= Eysenck Personality Questionnaire =

Psychological questionnaire

In psychology, the Eysenck Personality Questionnaire (EPQ) is a questionnaire to assess the personality traits of a person. It was devised by psychologists Hans Jürgen Eysenck and Sybil B. G. Eysenck.

Hans Eysenck's theory is based primarily on physiology and genetics. Although he was a behaviorist who considered learned habits of great importance, he believed that personality differences are determined by genetic inheritance. He is, therefore, primarily interested in temperament. In devising a temperament-based theory, Eysenck did not exclude the possibility that some aspects of personality are learned, but left the consideration of these to other researchers.

== Dimensions ==
Eysenck initially conceptualized personality as two biologically based independent dimensions of temperament, E and N, measured on a continuum, but then extending this to include a third, P.

E – Extraversion/Introversion: Extraversion is characterized by being outgoing, talkative, high on positive affect (feeling good), and in need of external stimulation. According to Eysenck's arousal theory of extraversion, there is an optimal level of cortical arousal, and performance deteriorates as one becomes more or less aroused than this optimal level. Arousal can be measured by skin conductance, brain waves or sweating. At very low and very high levels of arousal, performance is low, but at a better mid-level of arousal, performance is maximized. Extraverts, according to Eysenck's theory, are chronically under-aroused and bored and are therefore in need of external stimulation to bring them UP to an optimal level of performance. About 16 percent of the population tend to fall in this range.
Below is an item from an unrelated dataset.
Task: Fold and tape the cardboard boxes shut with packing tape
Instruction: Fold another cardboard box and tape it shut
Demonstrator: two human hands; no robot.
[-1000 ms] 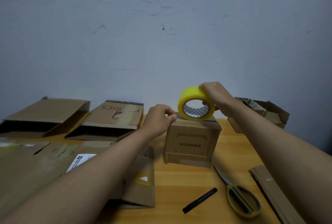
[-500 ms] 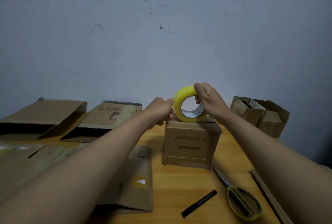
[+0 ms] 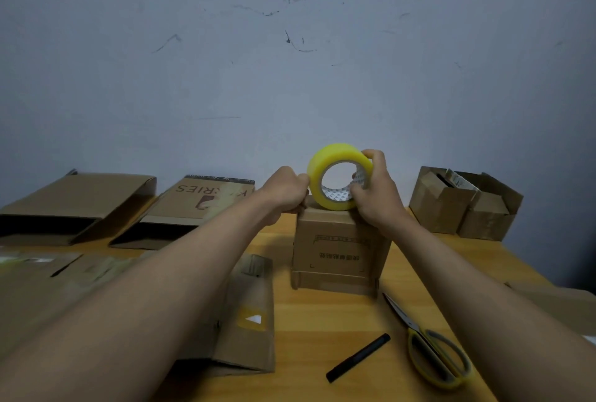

Introverts, on the other hand, (also about 16 percent of the population) are chronically over-aroused and jittery and are therefore in need of peace and quietness to bring them DOWN to an optimal level of performance. Most people (about 68 percent of the population) fall in the midrange of the extraversion/introversion continuum, an area referred to as ambiversion.

N – Neuroticism/Stability: Neuroticism or emotionality is characterized by high levels of negative affect such as depression and anxiety. Neuroticism, according to Eysenck's theory, is based on activation thresholds in the sympathetic nervous system or visceral brain. This is the part of the brain that is responsible for the fight-or-flight response in the face of danger. Activation can be measured by heart rate, blood pressure, cold hands, sweating and muscular tension (especially in the forehead). Neurotic people — who have low activation thresholds, and unable to inhibit or control their emotional reactions, experience negative affect (fight-or-flight) in the face of very minor stressors — are easily nervous or upset. Emotionally stable people — who have high activation thresholds and good emotional control, experience negative affect only in the face of very major stressors — are calm and collected under pressure.
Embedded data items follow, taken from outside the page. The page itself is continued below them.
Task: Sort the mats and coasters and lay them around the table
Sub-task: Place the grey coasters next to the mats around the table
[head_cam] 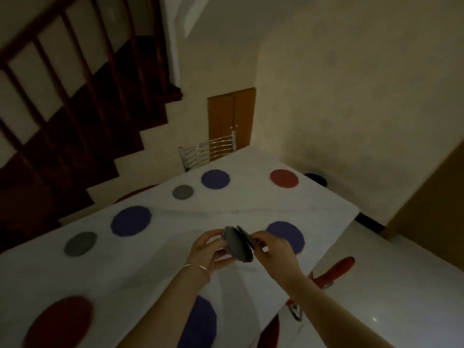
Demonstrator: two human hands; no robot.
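Above the table (155, 267), left hand (209, 249) and right hand (272, 249) pinch blurred grey coasters (237, 246), perhaps two.

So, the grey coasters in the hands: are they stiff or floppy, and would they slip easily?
The grey coasters look fairly stiff: held on edge between the left hand and right hand, they keep flat faces. Probably light, since fingertips alone carry them. Their matt, felt-like surface suggests little slipping, though the picture is blurred.

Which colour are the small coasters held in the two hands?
Grey coasters, clearest in the head view.
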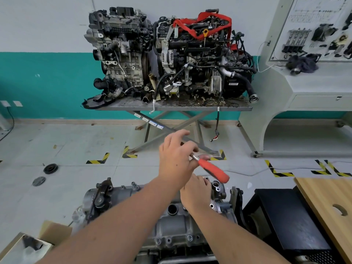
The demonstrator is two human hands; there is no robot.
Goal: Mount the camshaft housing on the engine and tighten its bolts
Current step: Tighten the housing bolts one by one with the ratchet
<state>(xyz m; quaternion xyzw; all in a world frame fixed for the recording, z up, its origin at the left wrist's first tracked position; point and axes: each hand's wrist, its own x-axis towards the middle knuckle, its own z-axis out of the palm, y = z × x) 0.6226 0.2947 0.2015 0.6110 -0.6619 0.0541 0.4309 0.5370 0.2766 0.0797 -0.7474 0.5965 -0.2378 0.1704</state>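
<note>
The grey camshaft housing (171, 223) lies on top of the engine (106, 202) at the bottom middle, with bolt heads (189, 237) along its near edge. My left hand (177, 159) is raised above the far end of the engine and grips the metal shaft end of a ratchet wrench with a red handle (213, 171); the handle points down to the right. My right hand (196, 191) rests on the far right end of the housing, under the wrench, fingers curved over it. What its fingertips touch is hidden.
Two complete engines (171, 54) stand on a scissor-leg table (171, 107) against the far wall. A black box (285, 218) and a wooden board (327, 206) are at the right, an open cardboard box (28, 246) at the bottom left. Round parts (50, 168) lie on the floor.
</note>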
The two dimensions or axes, extraversion-introversion and emotional stability-instability, define four quadrants. These are made up of:
- Stable extraverts (sanguine qualities such as outgoing, talkative, responsive, easygoing, lively, carefree, leadership)
- Unstable extraverts (choleric qualities such as touchy, restless, excitable, changeable, impulsive, irresponsible)
- Stable introverts (phlegmatic qualities such as calm, even-tempered, reliable, controlled, peaceful, thoughtful, careful, passive)
- Unstable introverts (melancholic qualities such as quiet, reserved, pessimistic, sober, rigid, anxious, moody)

Further research demonstrated the need for a third category of temperament:

P – Psychoticism/Socialisation: Psychoticism is associated not only with the liability to have a psychotic episode (or break with reality), but also with aggression. Psychotic behavior is rooted in the characteristics of toughmindedness, non-conformity, inconsideration, recklessness, hostility, anger and impulsiveness. The physiological basis suggested by Eysenck for psychoticism is testosterone, with higher levels of psychoticism associated with higher levels of testosterone.
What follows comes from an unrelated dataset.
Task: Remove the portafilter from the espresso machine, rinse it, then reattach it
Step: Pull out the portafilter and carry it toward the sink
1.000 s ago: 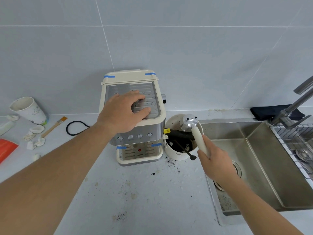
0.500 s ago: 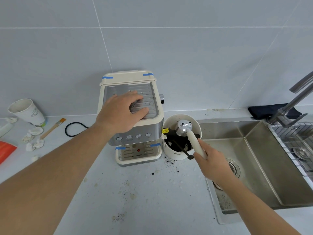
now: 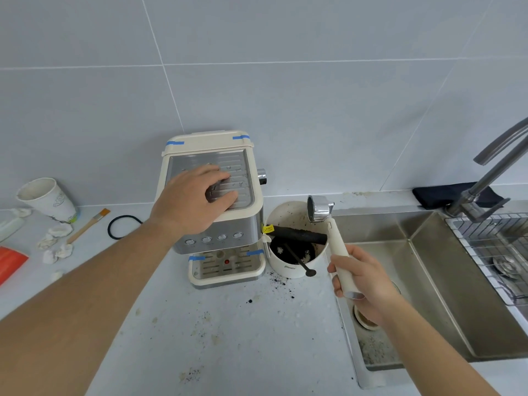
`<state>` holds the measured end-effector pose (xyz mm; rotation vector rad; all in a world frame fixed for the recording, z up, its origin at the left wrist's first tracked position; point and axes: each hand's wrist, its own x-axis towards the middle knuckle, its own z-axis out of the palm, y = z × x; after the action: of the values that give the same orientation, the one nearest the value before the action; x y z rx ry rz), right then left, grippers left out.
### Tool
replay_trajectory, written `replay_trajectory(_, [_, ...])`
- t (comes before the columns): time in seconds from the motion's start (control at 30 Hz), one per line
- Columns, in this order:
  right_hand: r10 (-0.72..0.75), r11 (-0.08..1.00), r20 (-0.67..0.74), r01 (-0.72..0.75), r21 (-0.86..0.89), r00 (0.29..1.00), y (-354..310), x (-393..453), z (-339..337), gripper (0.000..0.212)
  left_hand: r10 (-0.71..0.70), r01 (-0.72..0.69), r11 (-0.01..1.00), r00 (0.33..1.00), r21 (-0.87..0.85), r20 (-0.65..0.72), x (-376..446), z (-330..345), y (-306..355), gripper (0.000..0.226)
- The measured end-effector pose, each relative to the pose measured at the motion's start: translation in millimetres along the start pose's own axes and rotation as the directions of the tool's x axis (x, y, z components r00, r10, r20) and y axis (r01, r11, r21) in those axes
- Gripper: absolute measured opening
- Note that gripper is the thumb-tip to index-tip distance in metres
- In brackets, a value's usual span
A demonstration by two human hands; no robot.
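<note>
A cream and steel espresso machine [image 3: 223,241] stands on the counter against the tiled wall. My left hand [image 3: 194,198] lies flat on its ribbed top, fingers spread. My right hand [image 3: 363,278] grips the cream handle of the portafilter [image 3: 331,232], which is off the machine. Its metal head [image 3: 318,208] is tilted on its side, raised over the back right rim of the white knock box [image 3: 288,267], basket opening facing left.
The knock box holds dark grounds, a black bar and a black spoon. A steel sink [image 3: 428,281] with a faucet [image 3: 491,178] and wire rack lies to the right. A paper cup [image 3: 48,198], brush [image 3: 88,225], black ring and crumpled tissues sit left. Grounds speckle the counter.
The portafilter head has moved right and turned onto its side, from above the knock box middle to its right rim. My left hand stays on the machine top.
</note>
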<state>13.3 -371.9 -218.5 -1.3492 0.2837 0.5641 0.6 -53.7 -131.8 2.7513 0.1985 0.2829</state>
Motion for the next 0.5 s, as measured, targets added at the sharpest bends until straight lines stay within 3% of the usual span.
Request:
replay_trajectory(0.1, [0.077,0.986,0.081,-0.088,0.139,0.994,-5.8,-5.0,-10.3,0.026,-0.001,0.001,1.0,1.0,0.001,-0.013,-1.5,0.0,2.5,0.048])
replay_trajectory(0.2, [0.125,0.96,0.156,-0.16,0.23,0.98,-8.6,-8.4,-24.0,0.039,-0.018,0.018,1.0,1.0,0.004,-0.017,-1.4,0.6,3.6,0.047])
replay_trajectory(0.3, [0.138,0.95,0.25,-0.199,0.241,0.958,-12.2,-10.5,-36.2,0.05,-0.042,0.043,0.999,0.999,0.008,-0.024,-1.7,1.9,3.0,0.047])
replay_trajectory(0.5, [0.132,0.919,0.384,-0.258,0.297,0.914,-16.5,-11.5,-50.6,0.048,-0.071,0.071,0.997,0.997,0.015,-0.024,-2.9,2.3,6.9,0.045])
The following table describes the traits that are associated with the three dimensions in Eysenck's model of personality:

| Psychoticism | Extraversion | Neuroticism |
|---|---|---|
| Aggressive | Sociable | Anxious |
| Assertive | Irresponsible | Depressed |
| Egocentric | Dominant | Guilt Feelings |
| Unsympathetic | Lack of reflection | Low self-esteem |
| Manipulative | Sensation-seeking | Tense |
| Achievement-oriented | Impulsive | Moody |
| Dogmatic | Risk-taking | Hypochondriac |
| Masculine | Expressive | Lack of autonomy |
| Tough-minded | Active | Obsessive |

L – Lie/Social Desirability:
Although the first 3 scales were predicted upon a biologically based theory of personality, the fourth scale has not been theoretically specified to the same extent, but it was considered to be conceptually strong to the extent that it would demonstrate the same degree of measurement similarity across cultures.

== Versions ==
EPQ also exists in Finnish and Turkish versions.

In 1985 a revised version of EPQ was described—the EPQ-R—with a publication in the journal Personality and Individual Differences.
This version has 100 yes/no questions in its full version and 48 yes/no questions in its short scale version.
A different approach to personality measurement developed by Eysenck, which distinguishes between different facets of these traits, is the Eysenck Personality Profiler.